Parmelin Guy · Bundesrat · 2016-03-10
Parmelin Guy · Bundesrat · Waadt · 2016-03-10
Wortprotokoll
Le Conseil fédéral vous propose de rejeter cette motion pour les raisons suivantes. La motion demande une adaptation de l'article 94 du Code pénal militaire, qui concerne le service militaire étranger, afin que tous les citoyens suisses qui participent à des combats à l'étranger sans l'autorisation du Conseil fédéral - le cas cité est celui de la milice de l'"Etat islamique" - soient sanctionnés. En outre, la motion demande explicitement de porter de trois à dix ans la durée maximale de la peine privative de liberté prévue dans ce genre de cas.

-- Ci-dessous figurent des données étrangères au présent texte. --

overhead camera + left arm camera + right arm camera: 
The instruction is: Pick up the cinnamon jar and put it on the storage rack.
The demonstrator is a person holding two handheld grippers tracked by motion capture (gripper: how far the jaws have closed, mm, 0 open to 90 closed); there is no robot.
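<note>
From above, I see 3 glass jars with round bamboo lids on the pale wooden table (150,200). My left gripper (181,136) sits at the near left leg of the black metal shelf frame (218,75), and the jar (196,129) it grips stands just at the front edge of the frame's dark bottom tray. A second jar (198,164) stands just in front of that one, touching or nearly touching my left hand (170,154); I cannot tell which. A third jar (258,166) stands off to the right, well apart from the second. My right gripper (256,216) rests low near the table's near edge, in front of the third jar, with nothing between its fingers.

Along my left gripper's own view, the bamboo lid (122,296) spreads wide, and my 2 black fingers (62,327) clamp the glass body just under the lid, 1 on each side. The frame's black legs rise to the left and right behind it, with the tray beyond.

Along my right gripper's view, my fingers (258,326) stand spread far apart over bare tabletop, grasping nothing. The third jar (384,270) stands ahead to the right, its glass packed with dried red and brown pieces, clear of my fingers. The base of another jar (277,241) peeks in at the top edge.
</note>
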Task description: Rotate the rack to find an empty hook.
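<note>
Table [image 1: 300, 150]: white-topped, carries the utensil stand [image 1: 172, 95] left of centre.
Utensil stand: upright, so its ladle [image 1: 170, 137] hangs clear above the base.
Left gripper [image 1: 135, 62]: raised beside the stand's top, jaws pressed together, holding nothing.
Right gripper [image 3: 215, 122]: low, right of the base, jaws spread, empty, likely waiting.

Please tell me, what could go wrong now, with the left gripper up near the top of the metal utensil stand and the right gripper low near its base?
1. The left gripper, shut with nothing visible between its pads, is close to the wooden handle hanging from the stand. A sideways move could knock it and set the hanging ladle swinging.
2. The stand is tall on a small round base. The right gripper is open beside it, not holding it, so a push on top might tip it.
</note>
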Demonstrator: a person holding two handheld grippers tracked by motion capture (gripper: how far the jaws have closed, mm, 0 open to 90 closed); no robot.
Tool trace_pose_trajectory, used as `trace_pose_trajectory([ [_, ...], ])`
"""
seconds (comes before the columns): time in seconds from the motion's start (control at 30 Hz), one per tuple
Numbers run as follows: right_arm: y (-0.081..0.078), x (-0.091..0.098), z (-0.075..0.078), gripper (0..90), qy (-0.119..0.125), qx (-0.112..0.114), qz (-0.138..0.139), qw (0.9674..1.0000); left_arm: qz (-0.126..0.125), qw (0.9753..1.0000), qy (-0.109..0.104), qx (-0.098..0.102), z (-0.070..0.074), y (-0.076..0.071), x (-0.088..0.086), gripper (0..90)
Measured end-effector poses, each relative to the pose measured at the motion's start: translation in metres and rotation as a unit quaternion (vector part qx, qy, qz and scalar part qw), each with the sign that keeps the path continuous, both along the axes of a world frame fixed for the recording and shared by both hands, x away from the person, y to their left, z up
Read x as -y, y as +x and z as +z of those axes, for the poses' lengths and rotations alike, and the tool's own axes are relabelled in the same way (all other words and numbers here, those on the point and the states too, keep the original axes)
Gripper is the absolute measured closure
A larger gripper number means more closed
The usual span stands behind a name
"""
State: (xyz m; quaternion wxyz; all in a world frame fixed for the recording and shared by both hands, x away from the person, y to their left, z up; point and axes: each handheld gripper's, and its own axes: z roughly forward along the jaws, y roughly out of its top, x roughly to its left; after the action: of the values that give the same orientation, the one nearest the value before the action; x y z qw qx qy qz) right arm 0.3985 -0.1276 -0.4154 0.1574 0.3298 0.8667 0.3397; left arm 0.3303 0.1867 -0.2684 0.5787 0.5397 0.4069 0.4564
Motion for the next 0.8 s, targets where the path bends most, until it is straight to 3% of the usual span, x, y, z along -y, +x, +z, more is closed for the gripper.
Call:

Dans sa version actuelle, l'article 94 du Code pénal militaire réprime déjà ces actes indésirables. Selon les dispositions du Code pénal suisse et du Code pénal militaire, les crimes de guerre et les crimes contre l'humanité sont passibles au maximum d'une peine privative de liberté à vie. Conformément à l'article 260ter du Code pénal suisse, le soutien et la participation à une organisation criminelle sont sanctionnés d'une peine privative de liberté jusqu'à cinq ans au plus. En outre, la loi fédérale du 12 décembre 2014 interdisant les groupes "Al-Qaïda" et "Etat islamique" et les organisations apparentées, entrée en vigueur le 1er janvier 2015, permet notamment d'infliger une peine privative de liberté de cinq ans au plus à l'encontre des personnes qui s'associent ou soutiennent de tels groupements. Selon le Conseil fédéral, les bases juridiques sont suffisantes en l'état et permettent aux autorités de poursuite pénale civile et militaire d'infliger des sanctions adéquates en Suisse.